2009/01/21(水)子供写真館は別業種

 お宮参りから始まり、七五三・新入学・卒業・結婚、そして出産・・・ 写真館は、世代を継いでお客とのつながりを築き上げてきました。
 写真館から振袖の記念撮影を奪い取った以上、呉服店にも世代を継いで、記念写真の大切さを継承してもらいたいと思います。

 振袖よりも前に、写真館が奪われたジャンルがあります。七五三の記念写真です。
 世間一般では、子供写真館も「写真館」と同類だと思われているようですが、実際には別の業種です。世代を越えて写真を残す・・という継承性が希薄だからです。
 スタジオ写真は、一旦照明設備をセットすれば、あとはシャッターを押すだけできれいに写ります。常に適正露出だから、誰がシャッターを押しても結果は一緒です。違うのは、振り付けと表情くらいです。
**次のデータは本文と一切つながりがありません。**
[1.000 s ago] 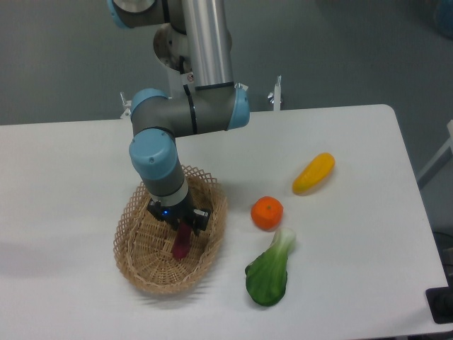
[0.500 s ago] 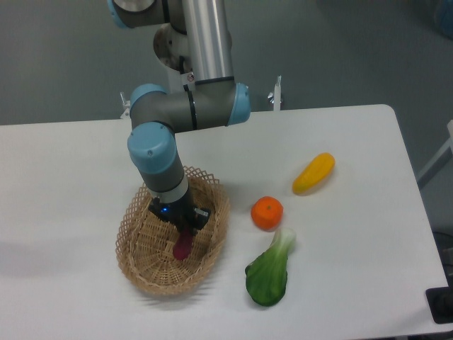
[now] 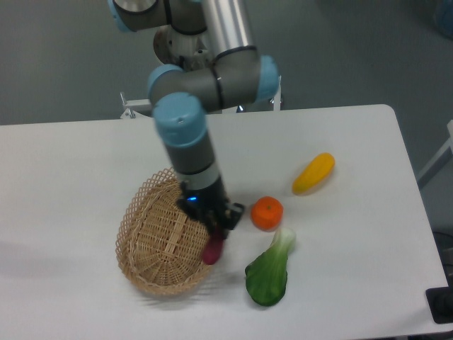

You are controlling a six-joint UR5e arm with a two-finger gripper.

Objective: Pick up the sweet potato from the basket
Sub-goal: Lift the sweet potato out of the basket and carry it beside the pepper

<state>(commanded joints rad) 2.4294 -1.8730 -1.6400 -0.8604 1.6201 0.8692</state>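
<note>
The sweet potato point(image 3: 213, 249), a slim magenta tuber, hangs from my gripper point(image 3: 216, 230), which is shut on its upper end. It sits over the right rim of the basket point(image 3: 160, 237), an oval tan wicker basket on the table's left half. Only the tuber's lower end shows below the fingers. The gripper's black body and the arm cover the basket's upper right rim. I cannot tell whether the tuber's tip touches the rim.
A round orange fruit point(image 3: 267, 213) lies just right of the gripper. A green leafy vegetable point(image 3: 270, 273) lies below it, close to the tuber. A yellow tapered vegetable point(image 3: 313, 173) rests farther right. The table's front edge runs along the bottom.
The arm has swung right and lifted, carrying the sweet potato from the basket's middle out to its right rim. The basket shifted slightly.
</note>
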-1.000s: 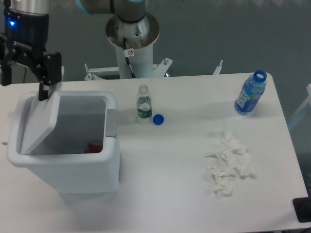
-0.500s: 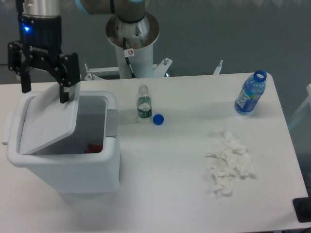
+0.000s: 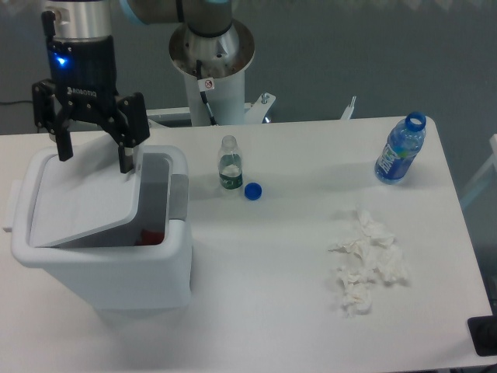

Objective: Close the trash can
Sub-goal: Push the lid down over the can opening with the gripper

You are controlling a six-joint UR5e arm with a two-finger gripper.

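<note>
I see the trash can [image 3: 101,260] at the 9 o'clock side of the white bench [image 3: 295,311], biggest item here. Its flat lid [image 3: 81,203] is tilted, partly lowered over the opening, right edge not down; a gap shows at the 3 o'clock side of the lid with something red [image 3: 147,235] inside. Grey push tab [image 3: 179,197] on the can's right rim.

My gripper [image 3: 92,159] sits over the lid at the can's 12 o'clock edge, fingers [image 3: 125,158] spread apart, holding nothing; the right fingertip is at or just above the lid's far edge, contact I cannot tell. Blue light glows on the gripper body, white lettering there too small to read.

Near centre, at 3 o'clock from the can: small clear bottle [image 3: 228,164], upright, no cap, green label, text unreadable. Blue cap [image 3: 252,190] lies just beside it at its 4 o'clock.

Far at 2 o'clock: blue water bottle [image 3: 401,148] with blue label, upright and open, print unreadable.

At 4 o'clock: crumpled white tissues [image 3: 366,263] in a loose pile.

Arm base pedestal [image 3: 211,58] at 12 o'clock behind the bench, small round red-and-white sticker on it, not legible.
</note>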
 このカラクリに気づいた一部のひとが、子供をターゲットに撮影業に進出してきました。カメラマンは、経験を積んだプロではなくて、この前まで保母さんをやっていたような素人が大半です。
 違いが出るのがポーズと表情くらいなら、無愛想なプロよりも保母さんのほうが向いています。子供の扱いについては、「プロ」ですからね。
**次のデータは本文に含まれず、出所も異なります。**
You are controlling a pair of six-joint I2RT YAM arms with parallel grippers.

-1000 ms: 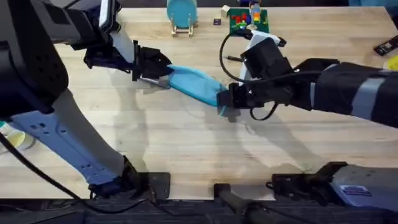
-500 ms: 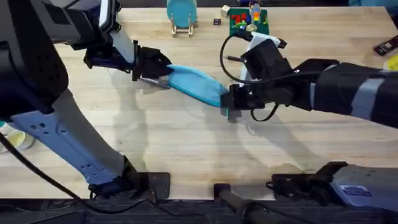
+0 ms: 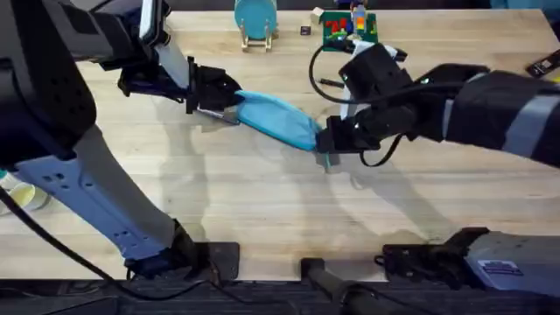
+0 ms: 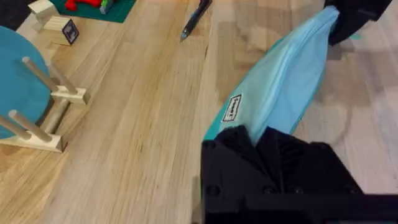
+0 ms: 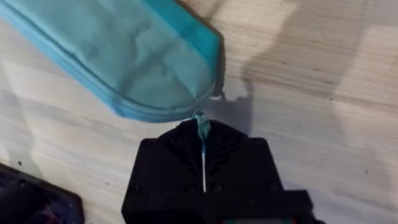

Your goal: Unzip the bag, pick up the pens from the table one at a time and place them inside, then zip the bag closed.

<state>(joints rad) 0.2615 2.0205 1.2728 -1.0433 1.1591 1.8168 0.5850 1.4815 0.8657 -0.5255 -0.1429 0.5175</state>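
Right arm has swung up-table; bag [image 3: 271, 120] unchanged, stretched across the table [image 3: 262, 201]. Left gripper [image 3: 213, 94] clamps the bag's end; right gripper [image 5: 202, 132] pinches the zipper pull [image 5: 201, 126]. Risk: pull slips out if tugged off-line.

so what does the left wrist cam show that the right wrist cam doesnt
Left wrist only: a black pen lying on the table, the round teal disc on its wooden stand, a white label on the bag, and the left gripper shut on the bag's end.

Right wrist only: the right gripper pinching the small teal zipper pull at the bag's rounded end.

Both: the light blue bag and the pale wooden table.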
 全国チェーンの子供写真館では、スタジオ写真の経験者を採用することは、まずありません。子供の扱いに慣れた若い女性を雇って、研修センターで特訓します。
 研修では、写真の原理やライティングなどの技術的な講義はありません。いかに子供をあやして笑顔を引き出すかと、そのチャンスを逃さずにシャッターを切るかの2点に絞って特訓します。

 撮影業は、技術を売る商売ではなくて、接客業だというのが、子供写真館の基本的な考え方です。街の老舗写真館よりもそちらのほうが繁盛しているから、ビジネスとしては間違った方向ではありません。
 スタジオ写真は技術が要る・・こうした世間の誤解に乗じて、「プロ」という名の上にあぐらをかいてきた旧来の写真館は、その裏を突かれたわけです。

 写真館で、やたらと「プロの技術」を謳うところがあります。「プロ」とか「技術」とかをことさら強調する店で、腕のいいところは少ないですね。
 本当に「いい仕事」をする写真師は、写真を見ればわかる・・というスタンスで、言葉による派手な宣伝はしないものです。